◆ WHAT TO WORK ON
Please transcribe the data below in full, word for word, without the images.

◆ DATA
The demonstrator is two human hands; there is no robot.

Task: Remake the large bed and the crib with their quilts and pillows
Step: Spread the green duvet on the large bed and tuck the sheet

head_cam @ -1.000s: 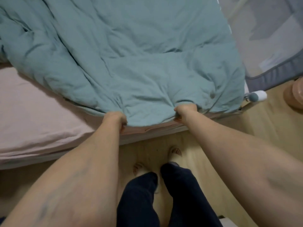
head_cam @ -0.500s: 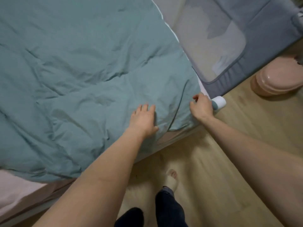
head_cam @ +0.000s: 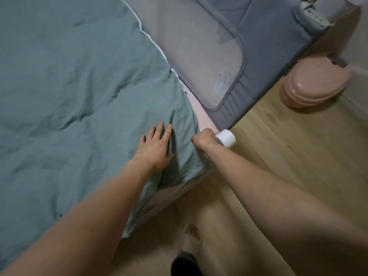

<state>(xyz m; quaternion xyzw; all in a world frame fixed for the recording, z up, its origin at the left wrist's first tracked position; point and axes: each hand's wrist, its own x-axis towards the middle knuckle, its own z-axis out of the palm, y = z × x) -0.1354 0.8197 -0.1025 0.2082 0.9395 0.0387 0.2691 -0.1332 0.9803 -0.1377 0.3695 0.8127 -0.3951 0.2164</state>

◆ COMPLETED EXERCISE
The demonstrator is two human hands; there is no robot.

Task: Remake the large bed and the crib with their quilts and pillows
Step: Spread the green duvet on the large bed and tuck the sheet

head_cam @ -1.000s: 
head_cam @ -0.500s: 
head_cam @ +0.000s: 

<state>(xyz m; quaternion xyzw; all in a world frame fixed for the recording, z up, its origin at the left wrist's first tracked position; point and axes: each hand's wrist, its own x-axis towards the middle knuckle, its own z-axis out of the palm, y = z × x) -0.1354 0.8197 -0.1025 0.2082 0.9395 0.0387 0.2691 -0.1332 0.9803 -0.1377 0.3695 0.8127 -0.3951 0.2164</state>

The full output has been given.